> _Exercise brief_:
Make an exact copy of all the records that follow, apart from the pictures.
===== Provided information =====
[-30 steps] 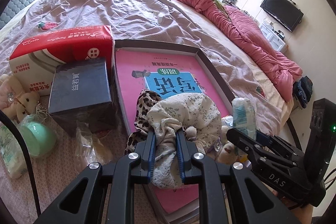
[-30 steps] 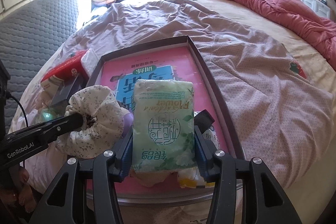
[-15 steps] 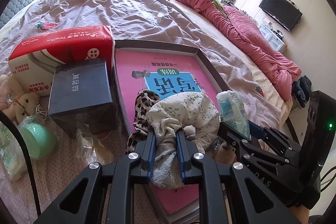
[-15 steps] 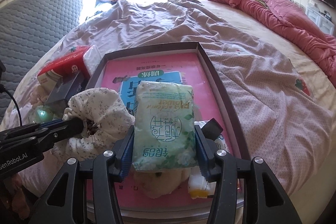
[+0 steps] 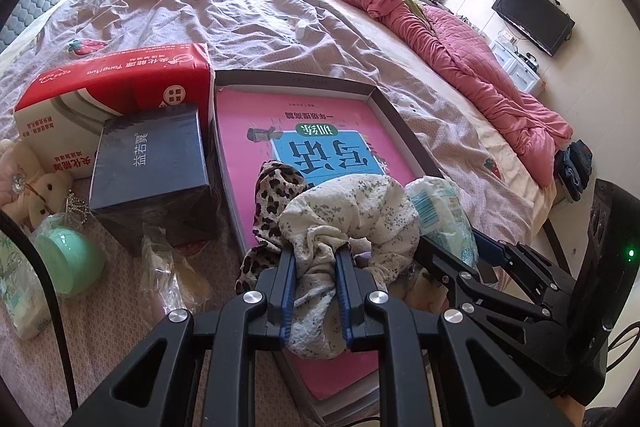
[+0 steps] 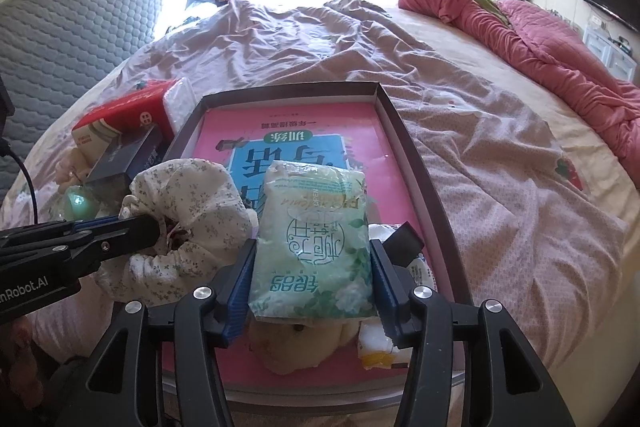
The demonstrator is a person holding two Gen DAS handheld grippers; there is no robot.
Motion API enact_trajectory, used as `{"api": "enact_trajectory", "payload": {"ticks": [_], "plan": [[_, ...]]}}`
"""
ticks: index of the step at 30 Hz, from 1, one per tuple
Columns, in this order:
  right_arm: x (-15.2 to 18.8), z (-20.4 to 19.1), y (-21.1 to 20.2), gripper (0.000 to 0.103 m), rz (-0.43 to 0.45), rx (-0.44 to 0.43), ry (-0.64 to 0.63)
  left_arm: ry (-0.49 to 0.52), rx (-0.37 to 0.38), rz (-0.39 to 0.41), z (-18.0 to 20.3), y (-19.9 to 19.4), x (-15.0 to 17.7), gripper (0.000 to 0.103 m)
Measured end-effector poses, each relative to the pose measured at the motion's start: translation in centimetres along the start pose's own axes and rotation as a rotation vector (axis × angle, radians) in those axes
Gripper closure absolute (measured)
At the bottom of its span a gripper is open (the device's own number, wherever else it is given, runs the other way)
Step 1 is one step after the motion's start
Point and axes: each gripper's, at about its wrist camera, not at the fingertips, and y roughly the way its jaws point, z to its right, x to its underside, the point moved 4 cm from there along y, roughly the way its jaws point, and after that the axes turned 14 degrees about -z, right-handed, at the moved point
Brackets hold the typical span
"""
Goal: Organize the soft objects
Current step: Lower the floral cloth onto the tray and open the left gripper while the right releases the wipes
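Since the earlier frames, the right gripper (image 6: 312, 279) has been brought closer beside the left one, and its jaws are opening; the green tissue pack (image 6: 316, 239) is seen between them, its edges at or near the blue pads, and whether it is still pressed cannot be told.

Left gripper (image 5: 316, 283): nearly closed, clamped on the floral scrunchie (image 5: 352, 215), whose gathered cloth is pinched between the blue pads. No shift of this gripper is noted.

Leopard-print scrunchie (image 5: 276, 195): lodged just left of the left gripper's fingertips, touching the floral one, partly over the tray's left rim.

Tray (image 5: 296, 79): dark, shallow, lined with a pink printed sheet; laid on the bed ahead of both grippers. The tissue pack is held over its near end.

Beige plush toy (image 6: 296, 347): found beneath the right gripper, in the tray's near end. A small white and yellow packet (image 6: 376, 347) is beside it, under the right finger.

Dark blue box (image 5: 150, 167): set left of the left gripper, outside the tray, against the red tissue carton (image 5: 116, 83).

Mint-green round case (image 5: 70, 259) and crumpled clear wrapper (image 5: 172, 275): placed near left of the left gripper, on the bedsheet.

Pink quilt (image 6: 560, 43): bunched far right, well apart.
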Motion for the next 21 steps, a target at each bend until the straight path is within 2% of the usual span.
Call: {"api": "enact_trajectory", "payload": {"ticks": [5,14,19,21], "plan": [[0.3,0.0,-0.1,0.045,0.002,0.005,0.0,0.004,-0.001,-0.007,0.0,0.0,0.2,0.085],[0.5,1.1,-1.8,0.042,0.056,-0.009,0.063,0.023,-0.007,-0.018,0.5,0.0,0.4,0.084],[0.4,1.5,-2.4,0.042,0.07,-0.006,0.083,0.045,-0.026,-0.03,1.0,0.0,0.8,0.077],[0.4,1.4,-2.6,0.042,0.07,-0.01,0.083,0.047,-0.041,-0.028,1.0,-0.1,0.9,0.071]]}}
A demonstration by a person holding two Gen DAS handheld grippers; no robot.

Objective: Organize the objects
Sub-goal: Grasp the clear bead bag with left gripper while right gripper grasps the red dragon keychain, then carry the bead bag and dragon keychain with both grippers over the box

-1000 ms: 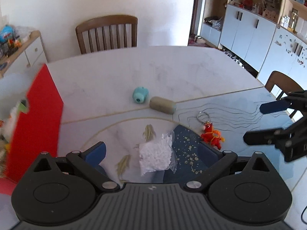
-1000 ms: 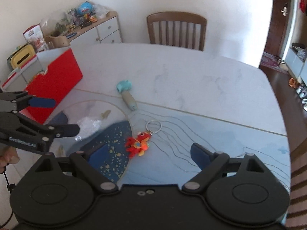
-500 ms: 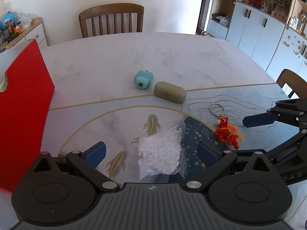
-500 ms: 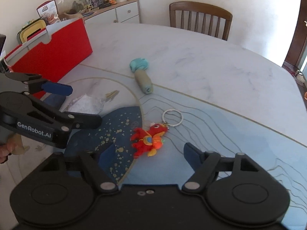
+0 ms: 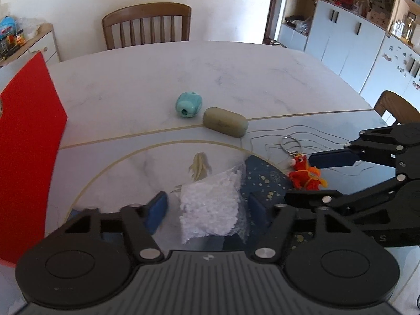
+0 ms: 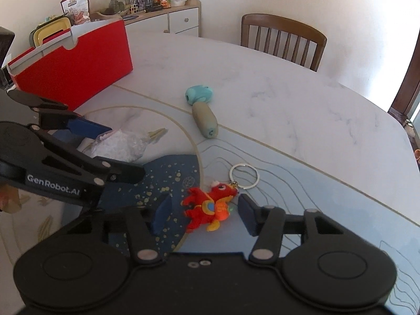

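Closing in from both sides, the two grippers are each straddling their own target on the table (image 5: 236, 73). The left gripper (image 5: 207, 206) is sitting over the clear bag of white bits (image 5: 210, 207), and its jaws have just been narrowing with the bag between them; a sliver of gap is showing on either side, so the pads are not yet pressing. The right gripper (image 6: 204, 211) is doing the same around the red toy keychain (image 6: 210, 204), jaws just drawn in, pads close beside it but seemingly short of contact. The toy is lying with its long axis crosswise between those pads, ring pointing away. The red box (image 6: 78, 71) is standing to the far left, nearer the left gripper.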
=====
> _Answer to the exercise_:
[-30 steps] 
[-30 steps] 
[-15 steps] 
[-15 steps] 
[+0 steps] 
[+0 steps] 
The demonstrator is a person holding two Gen DAS handheld grippers; there is no robot.
Motion API enact_trajectory, used as `{"api": "enact_trajectory", "payload": {"ticks": [_], "plan": [[_, ...]]}}`
"""
ticks: index of the step at 30 Hz, from 1, one per tuple
Columns, in this order:
  right_arm: x (-15.2 to 18.8), z (-20.4 to 19.1), y (-21.1 to 20.2), gripper (0.000 to 0.103 m), rz (-0.43 to 0.45), rx (-0.44 to 0.43), ry (-0.64 to 0.63)
  left_arm: ry (-0.49 to 0.52), rx (-0.37 to 0.38), rz (-0.39 to 0.41), z (-18.0 to 20.3), y (-19.9 to 19.4), x (-15.0 to 17.7), gripper (0.000 to 0.103 m)
Measured end-effector poses, each relative to the pose measured at the motion's start: translation in centimetres along the start pose's own axes and rotation as a rotation vector (axis × angle, radians) in those axes
Gripper closure absolute (measured)
At the bottom of its span a gripper is open (the device's own number, wherever else it is given, runs the other way)
Step 1 is one step after the motion's start
Point and axes: each gripper's, at about its wrist camera, not at the fingertips, and y roughly the way its jaws point, z to its right, x to its underside, the point moved 4 cm from there along y, roughly the way its jaws point, and after that the axes turned 14 degrees about -z, right-handed, at the moved point
Brackets hold the typical span
"""
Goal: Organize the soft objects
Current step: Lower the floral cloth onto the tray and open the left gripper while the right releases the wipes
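Since the earlier frames, the right gripper (image 6: 312, 279) has been brought closer beside the left one, and its jaws are opening; the green tissue pack (image 6: 316, 239) is seen between them, its edges at or near the blue pads, and whether it is still pressed cannot be told.

Left gripper (image 5: 316, 283): nearly closed, clamped on the floral scrunchie (image 5: 352, 215), whose gathered cloth is pinched between the blue pads. No shift of this gripper is noted.

Leopard-print scrunchie (image 5: 276, 195): lodged just left of the left gripper's fingertips, touching the floral one, partly over the tray's left rim.

Tray (image 5: 296, 79): dark, shallow, lined with a pink printed sheet; laid on the bed ahead of both grippers. The tissue pack is held over its near end.

Beige plush toy (image 6: 296, 347): found beneath the right gripper, in the tray's near end. A small white and yellow packet (image 6: 376, 347) is beside it, under the right finger.

Dark blue box (image 5: 150, 167): set left of the left gripper, outside the tray, against the red tissue carton (image 5: 116, 83).

Mint-green round case (image 5: 70, 259) and crumpled clear wrapper (image 5: 172, 275): placed near left of the left gripper, on the bedsheet.

Pink quilt (image 6: 560, 43): bunched far right, well apart.
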Motion for the next 21 steps, a target at each bend until the straight path is within 2% of the usual span.
Call: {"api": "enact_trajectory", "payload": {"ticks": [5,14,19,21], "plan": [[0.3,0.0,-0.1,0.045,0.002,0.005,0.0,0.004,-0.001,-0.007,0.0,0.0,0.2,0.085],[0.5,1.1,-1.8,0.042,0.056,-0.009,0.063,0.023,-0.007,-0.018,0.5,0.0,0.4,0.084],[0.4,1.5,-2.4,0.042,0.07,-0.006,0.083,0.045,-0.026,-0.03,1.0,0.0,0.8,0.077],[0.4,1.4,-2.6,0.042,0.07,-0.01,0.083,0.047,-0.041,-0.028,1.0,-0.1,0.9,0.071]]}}
A demonstration by a person holding two Gen DAS handheld grippers; no robot.

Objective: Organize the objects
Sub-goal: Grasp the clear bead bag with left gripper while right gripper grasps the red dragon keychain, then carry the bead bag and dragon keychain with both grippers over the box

-1000 ms: 
-1000 ms: 
-500 ms: 
-500 ms: 
+0 ms: 
+0 ms: 

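Closing in from both sides, the two grippers are each straddling their own target on the table (image 5: 236, 73). The left gripper (image 5: 207, 206) is sitting over the clear bag of white bits (image 5: 210, 207), and its jaws have just been narrowing with the bag between them; a sliver of gap is showing on either side, so the pads are not yet pressing. The right gripper (image 6: 204, 211) is doing the same around the red toy keychain (image 6: 210, 204), jaws just drawn in, pads close beside it but seemingly short of contact. The toy is lying with its long axis crosswise between those pads, ring pointing away. The red box (image 6: 78, 71) is standing to the far left, nearer the left gripper.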

No additional answer is needed.